§ **DESCRIPTION OF THE TASK**
Go through the records and report each line in which the word "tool" occurs.

§ **EXCERPTED DATA**
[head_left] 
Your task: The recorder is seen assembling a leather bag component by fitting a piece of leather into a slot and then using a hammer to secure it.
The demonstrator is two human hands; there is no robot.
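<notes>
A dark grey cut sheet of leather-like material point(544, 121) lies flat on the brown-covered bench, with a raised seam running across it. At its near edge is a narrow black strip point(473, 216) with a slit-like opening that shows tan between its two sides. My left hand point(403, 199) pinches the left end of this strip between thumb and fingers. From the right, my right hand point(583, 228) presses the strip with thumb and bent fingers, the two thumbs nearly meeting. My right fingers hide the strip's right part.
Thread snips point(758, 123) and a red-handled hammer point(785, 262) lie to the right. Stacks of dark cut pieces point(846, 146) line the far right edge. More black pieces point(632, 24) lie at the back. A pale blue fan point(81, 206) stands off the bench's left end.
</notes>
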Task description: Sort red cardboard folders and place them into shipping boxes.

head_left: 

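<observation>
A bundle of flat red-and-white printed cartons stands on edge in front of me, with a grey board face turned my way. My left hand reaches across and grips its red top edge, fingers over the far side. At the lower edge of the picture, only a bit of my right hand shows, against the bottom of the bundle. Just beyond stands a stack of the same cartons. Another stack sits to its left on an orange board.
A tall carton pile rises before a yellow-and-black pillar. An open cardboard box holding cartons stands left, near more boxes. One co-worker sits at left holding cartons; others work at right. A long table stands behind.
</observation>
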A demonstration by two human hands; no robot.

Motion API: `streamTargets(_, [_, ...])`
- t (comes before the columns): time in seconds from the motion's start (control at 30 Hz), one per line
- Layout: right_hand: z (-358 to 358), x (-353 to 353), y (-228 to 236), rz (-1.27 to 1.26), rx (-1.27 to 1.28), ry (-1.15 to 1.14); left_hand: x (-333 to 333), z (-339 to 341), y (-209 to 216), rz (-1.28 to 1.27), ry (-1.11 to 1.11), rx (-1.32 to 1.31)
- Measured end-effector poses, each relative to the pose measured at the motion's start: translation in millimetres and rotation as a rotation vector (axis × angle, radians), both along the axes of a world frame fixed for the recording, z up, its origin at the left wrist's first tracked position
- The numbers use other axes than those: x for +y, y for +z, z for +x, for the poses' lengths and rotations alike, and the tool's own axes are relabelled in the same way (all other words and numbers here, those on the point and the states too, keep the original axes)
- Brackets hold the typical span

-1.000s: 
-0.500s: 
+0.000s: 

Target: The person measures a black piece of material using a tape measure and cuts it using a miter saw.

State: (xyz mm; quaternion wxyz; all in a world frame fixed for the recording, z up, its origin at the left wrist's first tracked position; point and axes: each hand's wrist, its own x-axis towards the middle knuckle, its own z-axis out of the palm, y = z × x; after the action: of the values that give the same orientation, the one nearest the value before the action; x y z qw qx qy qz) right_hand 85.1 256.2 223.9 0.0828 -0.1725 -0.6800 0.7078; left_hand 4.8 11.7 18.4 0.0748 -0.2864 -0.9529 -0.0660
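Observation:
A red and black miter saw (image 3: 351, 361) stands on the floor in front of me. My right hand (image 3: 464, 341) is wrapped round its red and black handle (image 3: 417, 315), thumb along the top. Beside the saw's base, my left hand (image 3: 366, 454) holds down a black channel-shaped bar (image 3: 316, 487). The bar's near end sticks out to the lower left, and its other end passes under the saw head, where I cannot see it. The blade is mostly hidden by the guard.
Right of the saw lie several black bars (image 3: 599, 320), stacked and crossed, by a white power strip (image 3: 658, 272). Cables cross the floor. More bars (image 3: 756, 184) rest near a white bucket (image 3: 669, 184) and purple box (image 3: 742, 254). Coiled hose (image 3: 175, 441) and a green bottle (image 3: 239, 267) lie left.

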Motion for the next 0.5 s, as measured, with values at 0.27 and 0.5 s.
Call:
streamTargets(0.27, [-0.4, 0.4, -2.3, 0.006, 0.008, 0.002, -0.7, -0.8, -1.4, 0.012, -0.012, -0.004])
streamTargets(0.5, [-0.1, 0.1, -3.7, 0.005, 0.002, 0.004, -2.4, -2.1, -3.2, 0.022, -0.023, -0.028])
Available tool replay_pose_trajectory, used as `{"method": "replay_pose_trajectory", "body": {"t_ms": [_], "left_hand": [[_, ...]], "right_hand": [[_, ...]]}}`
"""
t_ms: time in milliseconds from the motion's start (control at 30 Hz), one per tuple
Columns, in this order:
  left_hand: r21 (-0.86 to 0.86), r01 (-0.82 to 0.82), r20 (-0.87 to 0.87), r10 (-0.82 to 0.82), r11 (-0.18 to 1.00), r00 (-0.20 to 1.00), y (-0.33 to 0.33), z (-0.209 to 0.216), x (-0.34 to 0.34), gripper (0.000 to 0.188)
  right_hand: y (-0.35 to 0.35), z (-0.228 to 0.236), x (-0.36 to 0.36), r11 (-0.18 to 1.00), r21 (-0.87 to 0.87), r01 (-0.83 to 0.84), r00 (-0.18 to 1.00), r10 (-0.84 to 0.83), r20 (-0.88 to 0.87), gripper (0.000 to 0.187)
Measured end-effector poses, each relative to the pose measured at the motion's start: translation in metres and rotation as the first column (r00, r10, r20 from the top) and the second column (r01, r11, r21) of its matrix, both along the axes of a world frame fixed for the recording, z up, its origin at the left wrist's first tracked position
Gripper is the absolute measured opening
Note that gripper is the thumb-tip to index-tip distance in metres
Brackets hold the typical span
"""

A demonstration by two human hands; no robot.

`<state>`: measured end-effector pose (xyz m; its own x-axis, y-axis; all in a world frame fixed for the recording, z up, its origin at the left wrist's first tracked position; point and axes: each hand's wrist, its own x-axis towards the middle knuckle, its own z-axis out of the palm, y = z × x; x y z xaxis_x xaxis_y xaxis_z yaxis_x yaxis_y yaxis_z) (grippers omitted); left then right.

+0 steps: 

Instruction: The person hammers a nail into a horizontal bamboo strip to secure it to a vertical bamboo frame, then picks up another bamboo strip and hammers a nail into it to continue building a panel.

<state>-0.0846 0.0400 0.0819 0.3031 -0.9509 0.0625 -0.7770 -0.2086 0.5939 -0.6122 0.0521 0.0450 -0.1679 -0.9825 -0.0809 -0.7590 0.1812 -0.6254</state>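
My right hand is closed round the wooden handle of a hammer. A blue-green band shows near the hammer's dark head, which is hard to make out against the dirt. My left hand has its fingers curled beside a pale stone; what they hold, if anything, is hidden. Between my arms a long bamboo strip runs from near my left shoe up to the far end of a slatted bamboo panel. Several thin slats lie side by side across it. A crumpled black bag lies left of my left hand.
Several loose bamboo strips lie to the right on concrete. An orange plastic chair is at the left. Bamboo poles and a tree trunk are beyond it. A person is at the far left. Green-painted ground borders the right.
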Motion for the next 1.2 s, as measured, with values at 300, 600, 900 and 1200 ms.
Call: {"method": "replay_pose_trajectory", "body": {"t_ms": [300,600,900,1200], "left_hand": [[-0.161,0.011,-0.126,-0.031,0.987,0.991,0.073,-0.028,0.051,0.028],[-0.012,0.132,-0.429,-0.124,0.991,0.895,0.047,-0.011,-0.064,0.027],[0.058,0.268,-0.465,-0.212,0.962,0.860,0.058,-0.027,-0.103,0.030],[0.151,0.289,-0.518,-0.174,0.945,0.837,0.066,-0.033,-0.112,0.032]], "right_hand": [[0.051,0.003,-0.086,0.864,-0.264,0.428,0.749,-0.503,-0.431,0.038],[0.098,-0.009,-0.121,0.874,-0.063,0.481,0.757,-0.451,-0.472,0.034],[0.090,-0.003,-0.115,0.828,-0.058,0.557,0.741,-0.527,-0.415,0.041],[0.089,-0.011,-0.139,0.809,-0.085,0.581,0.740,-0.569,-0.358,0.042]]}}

§ **WRITTEN ANSWER**
- The numbers use other axes than those: x for +y, y for +z, z for +x, for the poses' lengths and rotations alike, and the tool's own axes are relabelled in the same way (all other words and numbers here, those on the point and the states too, keep the original axes)
Available tool replay_pose_trajectory, used as `{"method": "replay_pose_trajectory", "body": {"t_ms": [_], "left_hand": [[_, ...]], "right_hand": [[_, ...]]}}`

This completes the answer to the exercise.